ONTARIO, Calif. — Credit unions on the CU Direct Auto Lending Network represented the fourth largest auto lending segment during the first quarter 2014, growing their origination count by 25.4% from a year ago to 282,741 loans, CU Direct recently reported.

The segment did this despite the harsh winter weather that hampered sales during the first two months of the year. They also did this despite feeling the effects of the leasing boom. As one analyst noted during CUDL’s June 26 webcast, 70% of lease customers were buyers with a prime score of 680 or higher — a core customer segment for CU Direct credit unions.

“We may have reached the peak penetration among lease customers,” said Jose Torres, a market research analyst for CUDL. He did note, however, a 10-point decline from a year ago in the average credit score for leases.

“The key takeaway here is the lease option is reaching further down the credit quality ladder,” Torres added. “In the process, I think they are minimizing loan demand for credit unions and other noncaptive players.”

Including credit unions not on the CUDL network, the lending segment captured 23% of the $125 billion in auto loans originated in the first quarter, Torres reported, citing data from Experian Automotive. That’s an improvement of 200 basis points from the year-ago period and the largest year-over-year change in origination balances among all other lending segments.

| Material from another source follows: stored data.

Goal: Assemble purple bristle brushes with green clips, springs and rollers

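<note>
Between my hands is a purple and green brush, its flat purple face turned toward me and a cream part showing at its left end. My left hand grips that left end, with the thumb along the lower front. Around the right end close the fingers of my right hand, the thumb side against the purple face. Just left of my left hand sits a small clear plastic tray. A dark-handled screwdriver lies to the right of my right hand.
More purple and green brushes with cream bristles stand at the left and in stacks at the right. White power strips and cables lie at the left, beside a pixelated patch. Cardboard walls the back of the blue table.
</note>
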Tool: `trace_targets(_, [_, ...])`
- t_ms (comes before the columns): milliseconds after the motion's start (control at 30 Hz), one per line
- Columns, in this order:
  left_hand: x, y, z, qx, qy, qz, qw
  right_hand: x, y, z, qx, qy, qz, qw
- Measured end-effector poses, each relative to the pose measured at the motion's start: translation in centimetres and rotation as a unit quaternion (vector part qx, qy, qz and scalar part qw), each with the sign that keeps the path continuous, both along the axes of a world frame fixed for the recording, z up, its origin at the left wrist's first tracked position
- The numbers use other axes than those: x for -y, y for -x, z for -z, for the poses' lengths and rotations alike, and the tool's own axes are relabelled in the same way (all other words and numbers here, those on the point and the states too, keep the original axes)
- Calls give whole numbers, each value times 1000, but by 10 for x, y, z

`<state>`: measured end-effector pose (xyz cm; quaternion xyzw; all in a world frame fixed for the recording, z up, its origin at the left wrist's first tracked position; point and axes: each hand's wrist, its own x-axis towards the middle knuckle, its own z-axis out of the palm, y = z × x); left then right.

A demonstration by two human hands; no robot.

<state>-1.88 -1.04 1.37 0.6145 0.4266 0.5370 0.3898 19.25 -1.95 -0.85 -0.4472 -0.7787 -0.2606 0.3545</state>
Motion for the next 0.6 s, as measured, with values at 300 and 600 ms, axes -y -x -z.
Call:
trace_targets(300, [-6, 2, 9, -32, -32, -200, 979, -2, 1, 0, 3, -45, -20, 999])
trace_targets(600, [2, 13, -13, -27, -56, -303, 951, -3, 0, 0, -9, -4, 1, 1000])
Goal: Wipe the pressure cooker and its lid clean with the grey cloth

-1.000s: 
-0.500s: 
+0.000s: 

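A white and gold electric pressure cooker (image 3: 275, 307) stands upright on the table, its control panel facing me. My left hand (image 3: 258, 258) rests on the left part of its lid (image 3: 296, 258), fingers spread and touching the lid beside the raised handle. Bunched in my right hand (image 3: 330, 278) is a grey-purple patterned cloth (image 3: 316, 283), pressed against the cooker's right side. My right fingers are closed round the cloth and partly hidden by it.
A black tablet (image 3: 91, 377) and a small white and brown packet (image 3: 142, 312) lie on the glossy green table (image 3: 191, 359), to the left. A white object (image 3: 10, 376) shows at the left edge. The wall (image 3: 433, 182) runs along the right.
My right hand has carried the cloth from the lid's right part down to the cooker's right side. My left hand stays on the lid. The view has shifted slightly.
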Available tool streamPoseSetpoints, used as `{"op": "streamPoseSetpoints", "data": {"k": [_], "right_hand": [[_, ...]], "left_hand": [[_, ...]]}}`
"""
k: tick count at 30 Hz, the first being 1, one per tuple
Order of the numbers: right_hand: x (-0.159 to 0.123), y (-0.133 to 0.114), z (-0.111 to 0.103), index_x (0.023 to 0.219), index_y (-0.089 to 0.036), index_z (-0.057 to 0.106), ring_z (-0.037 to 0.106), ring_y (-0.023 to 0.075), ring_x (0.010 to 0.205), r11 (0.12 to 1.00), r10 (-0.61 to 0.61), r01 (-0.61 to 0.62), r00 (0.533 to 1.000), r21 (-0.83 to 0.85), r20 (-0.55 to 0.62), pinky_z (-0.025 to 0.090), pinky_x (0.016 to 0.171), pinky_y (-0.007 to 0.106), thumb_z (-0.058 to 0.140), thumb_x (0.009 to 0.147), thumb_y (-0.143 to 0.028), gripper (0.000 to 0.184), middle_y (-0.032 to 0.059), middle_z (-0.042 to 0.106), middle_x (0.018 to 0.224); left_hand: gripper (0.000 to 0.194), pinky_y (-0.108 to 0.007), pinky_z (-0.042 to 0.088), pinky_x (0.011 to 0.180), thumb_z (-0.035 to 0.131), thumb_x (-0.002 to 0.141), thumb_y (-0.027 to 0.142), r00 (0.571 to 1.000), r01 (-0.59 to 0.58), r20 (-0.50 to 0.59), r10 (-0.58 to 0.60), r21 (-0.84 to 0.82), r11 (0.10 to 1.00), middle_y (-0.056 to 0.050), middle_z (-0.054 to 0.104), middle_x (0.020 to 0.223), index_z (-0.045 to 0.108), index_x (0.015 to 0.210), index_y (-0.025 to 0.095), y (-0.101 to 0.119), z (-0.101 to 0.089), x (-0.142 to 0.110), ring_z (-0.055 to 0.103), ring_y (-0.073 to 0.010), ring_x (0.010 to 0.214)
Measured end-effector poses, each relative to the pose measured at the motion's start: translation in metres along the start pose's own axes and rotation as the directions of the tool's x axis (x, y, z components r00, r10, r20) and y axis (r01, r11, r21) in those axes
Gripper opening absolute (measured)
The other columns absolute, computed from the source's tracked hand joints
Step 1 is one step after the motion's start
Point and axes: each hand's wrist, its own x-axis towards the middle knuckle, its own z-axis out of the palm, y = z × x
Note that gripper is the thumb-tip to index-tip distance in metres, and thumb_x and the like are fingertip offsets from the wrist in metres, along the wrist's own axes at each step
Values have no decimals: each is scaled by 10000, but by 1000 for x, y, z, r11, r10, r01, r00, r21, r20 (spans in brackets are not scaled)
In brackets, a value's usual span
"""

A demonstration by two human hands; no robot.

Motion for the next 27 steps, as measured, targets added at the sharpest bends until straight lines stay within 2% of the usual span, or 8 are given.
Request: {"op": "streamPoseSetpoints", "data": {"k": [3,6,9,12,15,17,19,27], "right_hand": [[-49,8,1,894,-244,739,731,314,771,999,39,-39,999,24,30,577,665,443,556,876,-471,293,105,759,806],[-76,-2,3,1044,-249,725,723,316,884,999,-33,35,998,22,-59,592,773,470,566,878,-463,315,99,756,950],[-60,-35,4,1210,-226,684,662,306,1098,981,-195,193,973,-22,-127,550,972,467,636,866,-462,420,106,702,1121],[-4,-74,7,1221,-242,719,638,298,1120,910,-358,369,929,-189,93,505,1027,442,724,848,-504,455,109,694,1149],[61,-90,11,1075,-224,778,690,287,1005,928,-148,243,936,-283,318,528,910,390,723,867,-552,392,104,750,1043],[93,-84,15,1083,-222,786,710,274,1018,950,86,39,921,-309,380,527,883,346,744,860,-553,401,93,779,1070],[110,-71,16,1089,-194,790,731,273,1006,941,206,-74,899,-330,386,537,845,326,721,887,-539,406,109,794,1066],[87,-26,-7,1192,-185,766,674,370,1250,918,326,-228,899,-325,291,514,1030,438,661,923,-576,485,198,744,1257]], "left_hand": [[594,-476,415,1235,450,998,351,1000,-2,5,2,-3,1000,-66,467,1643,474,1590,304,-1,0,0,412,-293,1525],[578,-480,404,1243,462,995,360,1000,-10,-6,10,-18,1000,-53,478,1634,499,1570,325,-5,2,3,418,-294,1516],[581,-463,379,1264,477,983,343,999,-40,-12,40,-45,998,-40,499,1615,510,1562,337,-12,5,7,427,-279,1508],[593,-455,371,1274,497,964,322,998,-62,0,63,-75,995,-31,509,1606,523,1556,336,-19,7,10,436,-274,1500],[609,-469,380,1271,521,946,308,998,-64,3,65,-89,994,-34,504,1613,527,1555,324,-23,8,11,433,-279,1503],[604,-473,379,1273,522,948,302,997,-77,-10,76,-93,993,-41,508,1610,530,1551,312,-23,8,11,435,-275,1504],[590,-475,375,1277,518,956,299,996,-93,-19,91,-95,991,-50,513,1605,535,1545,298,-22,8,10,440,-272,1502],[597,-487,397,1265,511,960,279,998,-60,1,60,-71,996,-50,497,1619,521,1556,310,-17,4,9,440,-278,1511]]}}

“Their 19.2% increase [year-over-year change in origination balances] far exceeded the 8.7% increase for the entire industry,” Torres noted, adding that credit unions grew their share of the market from 17.9% in the year-end 2013 quarter to 18.3% in the first quarter.

Credit unions also financed a larger percentage of subprime borrowers during the opening quarter, accounting for 31% of subprime originations. Leading the way were finance companies, funding 64% of subprime deals in the first quarter. Subprime-funded applications among CUDL credit unions, however, accounted for only 9% of funded loans in the first quarter — only a third of what the entire credit union segment did during the opening quarter.

Looking at total loan portfolios for credit unions, auto loans accounted for 31.1% of the segment’s more than $594.9 billion loan balance in the first quarter, second only to first mortgages. But auto loans represented the fastest growing credit type in the segment’s portfolio, growing 12.9%, or $23.4 million, in the first quarter.

Credit unions also recorded the lowest 60-day delinquency rate among all lending segments in first quarter at 32 basis points, a slight increase from a year ago. Industrywide, 60-day delinquencies fell two basis points from a year ago to 63 basis points.

Credit unions also grew their membership counts by 3.2 million individuals from a year ago, with Torres noting that auto penetration grew 90 basis points to 23.5%. The indirect channel has also served as a great generator of new membership, with new members accounting for 63.7% of loans originating through the CUDL platform.

Torres also provided a summary of vehicle sales in the first quarter, noting that one in three vehicles purchased in the first quarter being new, the highest new-to-used ratio in 17 years. And while winter storms slowed the industry’s performance during the first two months of the year, new-vehicle sales rebounded in March, April and May, increasing 5.6%, 7.7.% and 11.3%, respectively, from a year ago.

The CUDL market analyst also noted that May’s seasonal adjusted annual rate of 16.7 million was the highest since February 2007. And with an improving job market, historically low interest rates and the Conference Board’s Consumer Confidence Index improving from 80.7 in January to 83 in May, Torres said he believes the sales pace continue to pick up steam.

“Minus any unforeseen events, all indicators point to car sales accelerating in the second half of the year and continuing the momentum we’ve seen in the last three months,” Torres noted.